= WORK INSTRUCTION =
Write out the whole listing again, exactly.

= DATA PROVIDED =
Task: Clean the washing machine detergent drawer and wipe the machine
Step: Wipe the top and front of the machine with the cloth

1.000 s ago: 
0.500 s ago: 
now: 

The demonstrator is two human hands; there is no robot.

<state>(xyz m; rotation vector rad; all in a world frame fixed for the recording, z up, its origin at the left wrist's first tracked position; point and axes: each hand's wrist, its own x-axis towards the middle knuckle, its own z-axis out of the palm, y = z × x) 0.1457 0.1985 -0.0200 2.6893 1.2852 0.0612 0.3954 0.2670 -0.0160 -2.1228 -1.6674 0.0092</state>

= SOLUTION TO THE EXERCISE =
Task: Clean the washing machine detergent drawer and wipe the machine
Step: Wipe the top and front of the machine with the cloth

1.000 s ago: 
0.500 s ago: 
now: 

The demonstrator is two human hands; there is no robot.

<state>(xyz m; rotation vector rad; all in a world frame fixed for the recording, z up, its origin at the left wrist's first tracked position; point and axes: each hand's wrist, its own x-axis towards the middle knuckle, its own z-axis out of the palm, y = z × x) 0.1457 0.1985 -0.0200 2.6893 1.2852 0.0612 0.3954 0.2670 -0.0160 -2.1228 -1.6674 0.0092</state>

No more work is needed for this exercise.